Find and copy every line in the records that includes the string "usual".
[Start of section]
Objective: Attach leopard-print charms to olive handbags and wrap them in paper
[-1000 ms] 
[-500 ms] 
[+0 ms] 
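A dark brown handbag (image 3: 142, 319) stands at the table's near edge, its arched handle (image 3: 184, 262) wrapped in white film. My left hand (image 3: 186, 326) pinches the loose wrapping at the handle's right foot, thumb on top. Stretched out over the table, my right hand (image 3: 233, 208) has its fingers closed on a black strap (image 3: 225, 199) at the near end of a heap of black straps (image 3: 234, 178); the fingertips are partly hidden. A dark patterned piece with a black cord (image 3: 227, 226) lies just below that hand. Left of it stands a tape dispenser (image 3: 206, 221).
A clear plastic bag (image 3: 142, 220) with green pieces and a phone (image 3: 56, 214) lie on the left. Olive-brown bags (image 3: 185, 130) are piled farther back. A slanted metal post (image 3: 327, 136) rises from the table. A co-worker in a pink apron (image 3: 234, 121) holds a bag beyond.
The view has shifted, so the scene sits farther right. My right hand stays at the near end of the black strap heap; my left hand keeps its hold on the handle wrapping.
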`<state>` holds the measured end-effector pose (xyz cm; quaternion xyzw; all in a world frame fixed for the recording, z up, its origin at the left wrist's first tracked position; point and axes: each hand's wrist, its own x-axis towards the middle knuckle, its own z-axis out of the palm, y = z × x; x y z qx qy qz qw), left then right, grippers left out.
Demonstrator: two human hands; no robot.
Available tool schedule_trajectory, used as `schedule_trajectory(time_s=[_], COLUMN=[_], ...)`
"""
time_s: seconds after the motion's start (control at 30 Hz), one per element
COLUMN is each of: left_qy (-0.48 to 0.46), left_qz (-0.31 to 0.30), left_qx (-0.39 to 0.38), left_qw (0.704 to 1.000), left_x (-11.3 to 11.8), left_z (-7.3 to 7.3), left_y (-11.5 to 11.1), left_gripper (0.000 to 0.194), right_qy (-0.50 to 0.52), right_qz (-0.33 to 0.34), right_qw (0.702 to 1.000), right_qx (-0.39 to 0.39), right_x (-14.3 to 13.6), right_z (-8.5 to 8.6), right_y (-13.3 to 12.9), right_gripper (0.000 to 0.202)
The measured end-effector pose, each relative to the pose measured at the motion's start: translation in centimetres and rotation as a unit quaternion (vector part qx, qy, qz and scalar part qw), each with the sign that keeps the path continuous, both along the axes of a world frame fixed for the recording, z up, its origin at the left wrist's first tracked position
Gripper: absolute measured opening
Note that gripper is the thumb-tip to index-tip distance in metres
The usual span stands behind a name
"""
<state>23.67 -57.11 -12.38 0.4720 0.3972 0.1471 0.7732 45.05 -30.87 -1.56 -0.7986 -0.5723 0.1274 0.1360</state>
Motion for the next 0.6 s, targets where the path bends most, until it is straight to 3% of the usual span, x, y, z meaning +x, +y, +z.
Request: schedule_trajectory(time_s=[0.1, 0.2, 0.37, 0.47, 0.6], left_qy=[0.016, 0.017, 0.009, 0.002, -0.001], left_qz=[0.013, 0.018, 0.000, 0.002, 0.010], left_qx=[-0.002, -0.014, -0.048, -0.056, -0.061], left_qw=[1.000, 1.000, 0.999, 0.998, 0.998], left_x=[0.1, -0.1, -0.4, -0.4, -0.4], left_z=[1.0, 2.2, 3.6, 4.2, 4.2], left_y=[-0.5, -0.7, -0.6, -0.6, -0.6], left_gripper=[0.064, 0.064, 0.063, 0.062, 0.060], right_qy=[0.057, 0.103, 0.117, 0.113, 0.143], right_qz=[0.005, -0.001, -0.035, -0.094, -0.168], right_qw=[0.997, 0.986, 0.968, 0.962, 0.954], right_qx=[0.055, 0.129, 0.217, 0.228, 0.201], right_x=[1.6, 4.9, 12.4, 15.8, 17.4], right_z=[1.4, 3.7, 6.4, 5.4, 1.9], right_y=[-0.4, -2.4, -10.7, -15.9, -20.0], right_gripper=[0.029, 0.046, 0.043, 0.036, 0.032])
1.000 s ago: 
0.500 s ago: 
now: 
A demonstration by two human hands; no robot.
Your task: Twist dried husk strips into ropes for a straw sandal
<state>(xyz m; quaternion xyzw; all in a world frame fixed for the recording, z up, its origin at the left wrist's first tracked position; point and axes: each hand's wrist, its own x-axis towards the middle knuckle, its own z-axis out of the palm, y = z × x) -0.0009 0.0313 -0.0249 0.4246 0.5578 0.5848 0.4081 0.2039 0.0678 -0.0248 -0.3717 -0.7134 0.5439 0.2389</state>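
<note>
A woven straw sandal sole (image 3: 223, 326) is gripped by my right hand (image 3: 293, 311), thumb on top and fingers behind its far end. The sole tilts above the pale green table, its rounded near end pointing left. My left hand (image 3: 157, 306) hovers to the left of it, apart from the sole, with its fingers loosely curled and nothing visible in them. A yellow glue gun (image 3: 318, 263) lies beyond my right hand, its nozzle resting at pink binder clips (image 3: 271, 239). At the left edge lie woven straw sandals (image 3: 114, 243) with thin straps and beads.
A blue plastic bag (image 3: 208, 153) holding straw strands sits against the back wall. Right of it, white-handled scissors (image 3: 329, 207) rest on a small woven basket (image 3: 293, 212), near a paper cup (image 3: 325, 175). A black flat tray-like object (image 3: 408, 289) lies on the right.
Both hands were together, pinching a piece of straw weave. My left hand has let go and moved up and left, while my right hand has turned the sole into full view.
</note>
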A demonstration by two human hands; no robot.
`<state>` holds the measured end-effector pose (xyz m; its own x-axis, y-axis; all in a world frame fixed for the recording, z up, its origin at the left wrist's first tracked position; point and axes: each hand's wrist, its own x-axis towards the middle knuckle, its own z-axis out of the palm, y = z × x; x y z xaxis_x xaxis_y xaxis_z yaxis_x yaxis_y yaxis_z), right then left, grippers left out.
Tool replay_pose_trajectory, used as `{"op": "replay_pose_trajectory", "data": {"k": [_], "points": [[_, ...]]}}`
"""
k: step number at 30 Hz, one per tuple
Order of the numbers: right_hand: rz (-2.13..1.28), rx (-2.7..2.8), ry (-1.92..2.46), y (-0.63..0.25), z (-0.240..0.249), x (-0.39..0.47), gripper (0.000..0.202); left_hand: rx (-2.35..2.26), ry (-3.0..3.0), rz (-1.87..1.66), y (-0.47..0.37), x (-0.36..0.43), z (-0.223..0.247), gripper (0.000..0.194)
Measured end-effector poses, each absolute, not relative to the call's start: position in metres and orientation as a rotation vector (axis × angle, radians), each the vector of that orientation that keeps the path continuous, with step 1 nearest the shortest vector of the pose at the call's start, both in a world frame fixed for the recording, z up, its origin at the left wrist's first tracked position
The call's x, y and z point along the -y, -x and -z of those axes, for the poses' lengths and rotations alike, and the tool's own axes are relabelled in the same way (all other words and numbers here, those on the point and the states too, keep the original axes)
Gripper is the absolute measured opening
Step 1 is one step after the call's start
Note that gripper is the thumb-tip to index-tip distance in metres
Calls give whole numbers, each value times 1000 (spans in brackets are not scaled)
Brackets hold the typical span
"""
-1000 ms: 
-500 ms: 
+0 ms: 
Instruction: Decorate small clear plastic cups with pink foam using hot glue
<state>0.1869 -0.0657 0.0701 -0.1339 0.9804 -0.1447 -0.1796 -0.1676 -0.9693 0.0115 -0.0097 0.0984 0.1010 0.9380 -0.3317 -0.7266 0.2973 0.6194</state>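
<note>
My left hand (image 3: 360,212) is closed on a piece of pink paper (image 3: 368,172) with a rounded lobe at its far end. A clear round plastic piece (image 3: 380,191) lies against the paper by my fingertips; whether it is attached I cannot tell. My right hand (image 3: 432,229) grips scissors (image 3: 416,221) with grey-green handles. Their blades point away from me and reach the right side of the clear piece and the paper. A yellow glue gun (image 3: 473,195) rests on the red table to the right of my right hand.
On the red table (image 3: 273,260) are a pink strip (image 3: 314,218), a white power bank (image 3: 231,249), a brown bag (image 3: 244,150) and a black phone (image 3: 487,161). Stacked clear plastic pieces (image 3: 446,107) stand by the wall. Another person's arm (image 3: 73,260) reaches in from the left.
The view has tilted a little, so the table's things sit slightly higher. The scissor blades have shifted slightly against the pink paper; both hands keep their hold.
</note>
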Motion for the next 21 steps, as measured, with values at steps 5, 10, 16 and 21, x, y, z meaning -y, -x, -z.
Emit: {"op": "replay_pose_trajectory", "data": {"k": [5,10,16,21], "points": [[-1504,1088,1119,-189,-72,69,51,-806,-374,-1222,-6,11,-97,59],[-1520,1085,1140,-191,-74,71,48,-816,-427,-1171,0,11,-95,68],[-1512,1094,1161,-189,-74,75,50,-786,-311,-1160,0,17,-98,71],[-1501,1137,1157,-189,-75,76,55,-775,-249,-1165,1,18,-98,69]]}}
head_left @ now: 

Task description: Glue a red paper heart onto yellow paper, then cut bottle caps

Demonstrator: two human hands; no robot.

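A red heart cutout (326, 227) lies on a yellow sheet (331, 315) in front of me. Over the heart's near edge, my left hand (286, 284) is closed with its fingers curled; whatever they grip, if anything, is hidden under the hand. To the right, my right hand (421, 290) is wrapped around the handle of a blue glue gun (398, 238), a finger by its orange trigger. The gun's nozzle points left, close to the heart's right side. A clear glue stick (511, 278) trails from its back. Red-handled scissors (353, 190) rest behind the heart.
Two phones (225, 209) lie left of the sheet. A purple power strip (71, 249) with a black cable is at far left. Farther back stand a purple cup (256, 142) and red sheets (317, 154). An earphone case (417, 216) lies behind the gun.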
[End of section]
## Result:
The usual span stands behind a name
Motion for the next 0.6 s, targets where the path bends most, until it is straight to 3% of the usual span, x, y, z meaning +x, +y, +z.

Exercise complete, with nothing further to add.